* [WHAT YOU NEED TO DO] An exact, complete copy of the data is all that is needed.

----

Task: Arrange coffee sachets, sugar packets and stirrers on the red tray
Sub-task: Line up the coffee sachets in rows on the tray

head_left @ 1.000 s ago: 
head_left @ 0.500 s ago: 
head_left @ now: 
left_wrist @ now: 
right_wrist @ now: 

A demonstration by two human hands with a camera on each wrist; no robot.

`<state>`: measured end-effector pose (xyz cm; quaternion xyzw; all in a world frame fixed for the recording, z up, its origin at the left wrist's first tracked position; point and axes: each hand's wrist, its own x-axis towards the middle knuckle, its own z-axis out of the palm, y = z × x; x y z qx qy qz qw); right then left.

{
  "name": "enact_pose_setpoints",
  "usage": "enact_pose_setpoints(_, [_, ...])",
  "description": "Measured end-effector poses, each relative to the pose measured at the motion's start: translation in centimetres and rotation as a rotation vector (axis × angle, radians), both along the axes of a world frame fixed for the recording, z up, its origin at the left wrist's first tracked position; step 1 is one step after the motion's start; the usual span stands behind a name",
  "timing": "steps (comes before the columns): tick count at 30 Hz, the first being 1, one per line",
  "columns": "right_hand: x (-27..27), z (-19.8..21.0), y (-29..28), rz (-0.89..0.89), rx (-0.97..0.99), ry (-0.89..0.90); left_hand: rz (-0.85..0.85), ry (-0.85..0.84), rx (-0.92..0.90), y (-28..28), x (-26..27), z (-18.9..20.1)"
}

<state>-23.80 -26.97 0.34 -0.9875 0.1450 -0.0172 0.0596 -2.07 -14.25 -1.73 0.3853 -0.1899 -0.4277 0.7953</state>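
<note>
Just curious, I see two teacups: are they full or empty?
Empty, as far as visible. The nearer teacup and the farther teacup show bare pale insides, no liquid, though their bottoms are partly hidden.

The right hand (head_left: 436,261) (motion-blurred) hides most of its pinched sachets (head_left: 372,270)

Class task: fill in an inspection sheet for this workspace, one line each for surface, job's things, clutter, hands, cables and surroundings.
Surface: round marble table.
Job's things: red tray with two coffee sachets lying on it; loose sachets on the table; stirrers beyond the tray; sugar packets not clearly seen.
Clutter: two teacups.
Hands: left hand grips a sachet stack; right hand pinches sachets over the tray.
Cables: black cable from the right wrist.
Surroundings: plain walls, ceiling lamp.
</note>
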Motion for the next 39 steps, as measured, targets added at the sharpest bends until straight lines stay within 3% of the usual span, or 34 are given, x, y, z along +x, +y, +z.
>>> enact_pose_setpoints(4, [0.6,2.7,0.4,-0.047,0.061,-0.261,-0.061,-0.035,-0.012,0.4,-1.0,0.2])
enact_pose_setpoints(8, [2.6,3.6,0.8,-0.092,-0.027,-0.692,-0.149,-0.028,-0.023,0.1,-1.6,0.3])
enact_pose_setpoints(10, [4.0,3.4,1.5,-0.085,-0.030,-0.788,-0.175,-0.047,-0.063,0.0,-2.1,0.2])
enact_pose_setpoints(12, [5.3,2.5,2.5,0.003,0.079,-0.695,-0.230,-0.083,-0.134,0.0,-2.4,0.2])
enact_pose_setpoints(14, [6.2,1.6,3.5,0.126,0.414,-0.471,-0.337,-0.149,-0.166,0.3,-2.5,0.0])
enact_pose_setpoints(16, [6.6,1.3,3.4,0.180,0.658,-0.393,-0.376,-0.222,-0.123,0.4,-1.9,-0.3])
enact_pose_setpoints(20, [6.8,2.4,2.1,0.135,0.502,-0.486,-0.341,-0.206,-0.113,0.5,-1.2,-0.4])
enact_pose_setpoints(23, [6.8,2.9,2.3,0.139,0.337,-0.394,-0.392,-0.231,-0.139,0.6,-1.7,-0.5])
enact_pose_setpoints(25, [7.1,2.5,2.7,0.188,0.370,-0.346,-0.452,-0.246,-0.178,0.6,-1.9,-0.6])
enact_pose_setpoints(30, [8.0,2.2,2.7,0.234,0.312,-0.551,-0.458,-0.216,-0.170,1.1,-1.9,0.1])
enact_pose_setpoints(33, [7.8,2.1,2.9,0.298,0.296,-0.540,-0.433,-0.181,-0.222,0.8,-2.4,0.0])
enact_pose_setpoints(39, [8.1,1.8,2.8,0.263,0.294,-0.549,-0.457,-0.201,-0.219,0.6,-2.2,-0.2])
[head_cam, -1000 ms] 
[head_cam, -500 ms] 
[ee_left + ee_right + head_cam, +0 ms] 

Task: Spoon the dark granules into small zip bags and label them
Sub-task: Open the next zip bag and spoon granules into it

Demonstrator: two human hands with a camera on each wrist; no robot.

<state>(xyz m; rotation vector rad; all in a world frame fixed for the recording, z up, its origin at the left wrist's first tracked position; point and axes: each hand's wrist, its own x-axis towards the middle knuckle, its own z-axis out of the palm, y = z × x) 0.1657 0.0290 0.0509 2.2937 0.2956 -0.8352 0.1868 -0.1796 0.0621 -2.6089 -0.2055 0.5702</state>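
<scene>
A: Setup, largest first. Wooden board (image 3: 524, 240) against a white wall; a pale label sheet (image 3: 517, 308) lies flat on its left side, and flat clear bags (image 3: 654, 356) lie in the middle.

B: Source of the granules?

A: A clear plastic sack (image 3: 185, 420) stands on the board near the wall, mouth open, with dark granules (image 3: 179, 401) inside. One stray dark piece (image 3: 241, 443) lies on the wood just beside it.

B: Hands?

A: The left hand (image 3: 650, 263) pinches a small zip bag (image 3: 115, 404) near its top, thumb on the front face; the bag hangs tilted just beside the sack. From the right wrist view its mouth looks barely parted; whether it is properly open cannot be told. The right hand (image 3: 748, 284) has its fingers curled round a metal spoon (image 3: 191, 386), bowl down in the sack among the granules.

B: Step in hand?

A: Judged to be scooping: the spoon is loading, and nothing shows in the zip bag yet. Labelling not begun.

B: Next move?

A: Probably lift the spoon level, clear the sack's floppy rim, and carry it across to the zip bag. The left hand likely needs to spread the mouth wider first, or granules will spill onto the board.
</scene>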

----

* [FINISHED TASK]
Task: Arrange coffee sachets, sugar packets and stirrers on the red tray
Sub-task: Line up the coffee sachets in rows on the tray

head_left @ 1.000 s ago: 
head_left @ 0.500 s ago: 
head_left @ now: 
left_wrist @ now: 
right_wrist @ now: 

A demonstration by two human hands with a camera on each wrist; no robot.

`<state>`: measured end-effector pose (xyz cm; quaternion xyzw; all in a world frame fixed for the recording, z up, its origin at the left wrist's first tracked position; point and axes: each hand's wrist, its own x-axis towards the middle knuckle, its own z-axis out of the palm, y = z × x; x y z qx qy qz qw); right then left.

{
  "name": "enact_pose_setpoints",
  "usage": "enact_pose_setpoints(_, [_, ...])",
  "description": "Measured end-effector poses, each relative to the pose measured at the motion's start: translation in centimetres and rotation as a rotation vector (axis × angle, radians), both along the axes of a world frame fixed for the recording, z up, its origin at the left wrist's first tracked position; step 1 is one step after the motion's start; the usual span stands behind a name",
  "timing": "steps (comes before the columns): tick count at 30 Hz, the first being 1, one per line",
  "columns": "right_hand: x (-27..27), z (-19.8..21.0), y (-29..28), rz (-0.89..0.89), rx (-0.97..0.99), ry (-0.89..0.90); left_hand: rz (-0.85..0.85), ry (-0.85..0.84), rx (-0.92..0.90), y (-28..28), x (-26..27), z (-18.9..20.1)"
}

<state>-23.80 -26.97 0.34 -0.9875 0.1450 -0.0172 0.0596 -2.07 -14.25 -1.73 0.3853 -0.1899 -0.4277 0.7953</state>
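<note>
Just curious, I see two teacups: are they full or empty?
Empty, as far as visible. The nearer teacup and the farther teacup show bare pale insides, no liquid, though their bottoms are partly hidden.

The right hand (head_left: 436,261) (motion-blurred) hides most of its pinched sachets (head_left: 372,270)

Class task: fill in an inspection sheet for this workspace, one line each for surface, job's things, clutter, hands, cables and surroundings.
Surface: round marble table.
Job's things: red tray with two coffee sachets lying on it; loose sachets on the table; stirrers beyond the tray; sugar packets not clearly seen.
Clutter: two teacups.
Hands: left hand grips a sachet stack; right hand pinches sachets over the tray.
Cables: black cable from the right wrist.
Surroundings: plain walls, ceiling lamp.
</note>
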Motion for the next 39 steps, as measured, targets added at the sharpest bends until straight lines stay within 3% of the usual span, or 34 are given, x, y, z along +x, +y, +z.
>>> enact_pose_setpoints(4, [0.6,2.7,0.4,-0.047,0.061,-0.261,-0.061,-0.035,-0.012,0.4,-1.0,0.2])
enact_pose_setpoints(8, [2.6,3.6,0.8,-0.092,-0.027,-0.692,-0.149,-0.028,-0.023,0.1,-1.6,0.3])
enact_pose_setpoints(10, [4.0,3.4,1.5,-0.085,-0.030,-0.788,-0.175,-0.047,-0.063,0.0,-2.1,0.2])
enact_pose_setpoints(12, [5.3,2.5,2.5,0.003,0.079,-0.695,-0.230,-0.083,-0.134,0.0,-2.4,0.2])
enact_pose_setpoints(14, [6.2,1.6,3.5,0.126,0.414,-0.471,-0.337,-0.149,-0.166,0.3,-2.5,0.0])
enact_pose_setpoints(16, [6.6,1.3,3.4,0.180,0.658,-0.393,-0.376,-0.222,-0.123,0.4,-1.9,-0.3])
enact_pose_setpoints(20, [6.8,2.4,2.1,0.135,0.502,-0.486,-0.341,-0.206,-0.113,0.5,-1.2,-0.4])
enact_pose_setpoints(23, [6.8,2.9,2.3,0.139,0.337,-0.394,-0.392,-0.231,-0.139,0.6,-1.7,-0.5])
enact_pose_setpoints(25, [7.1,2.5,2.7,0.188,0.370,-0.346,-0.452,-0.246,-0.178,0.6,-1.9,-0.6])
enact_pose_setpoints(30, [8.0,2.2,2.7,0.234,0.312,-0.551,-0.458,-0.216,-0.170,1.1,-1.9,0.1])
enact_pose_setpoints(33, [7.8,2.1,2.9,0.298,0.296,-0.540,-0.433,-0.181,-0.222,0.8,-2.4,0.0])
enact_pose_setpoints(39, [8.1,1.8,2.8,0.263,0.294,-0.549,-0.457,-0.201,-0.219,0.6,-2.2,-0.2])
[head_cam, -1000 ms] 
[head_cam, -500 ms] 
[ee_left + ee_right + head_cam, +0 ms] 

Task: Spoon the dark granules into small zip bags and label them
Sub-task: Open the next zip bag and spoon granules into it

Demonstrator: two human hands with a camera on each wrist; no robot.

<state>(xyz m; rotation vector rad; all in a world frame fixed for the recording, z up, its origin at the left wrist's first tracked position; point and axes: each hand's wrist, its own x-axis towards the middle knuckle, its own z-axis out of the palm, y = z × x) 0.1657 0.0290 0.0509 2.2937 0.2956 -0.8352 0.1868 -0.1796 0.0621 -2.6089 -0.2055 0.5702</state>
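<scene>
A: Setup, largest first. Wooden board (image 3: 524, 240) against a white wall; a pale label sheet (image 3: 517, 308) lies flat on its left side, and flat clear bags (image 3: 654, 356) lie in the middle.

B: Source of the granules?

A: A clear plastic sack (image 3: 185, 420) stands on the board near the wall, mouth open, with dark granules (image 3: 179, 401) inside. One stray dark piece (image 3: 241, 443) lies on the wood just beside it.

B: Hands?

A: The left hand (image 3: 650, 263) pinches a small zip bag (image 3: 115, 404) near its top, thumb on the front face; the bag hangs tilted just beside the sack. From the right wrist view its mouth looks barely parted; whether it is properly open cannot be told. The right hand (image 3: 748, 284) has its fingers curled round a metal spoon (image 3: 191, 386), bowl down in the sack among the granules.

B: Step in hand?

A: Judged to be scooping: the spoon is loading, and nothing shows in the zip bag yet. Labelling not begun.

B: Next move?

A: Probably lift the spoon level, clear the sack's floppy rim, and carry it across to the zip bag. The left hand likely needs to spread the mouth wider first, or granules will spill onto the board.
</scene>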

As written, the answer is complete.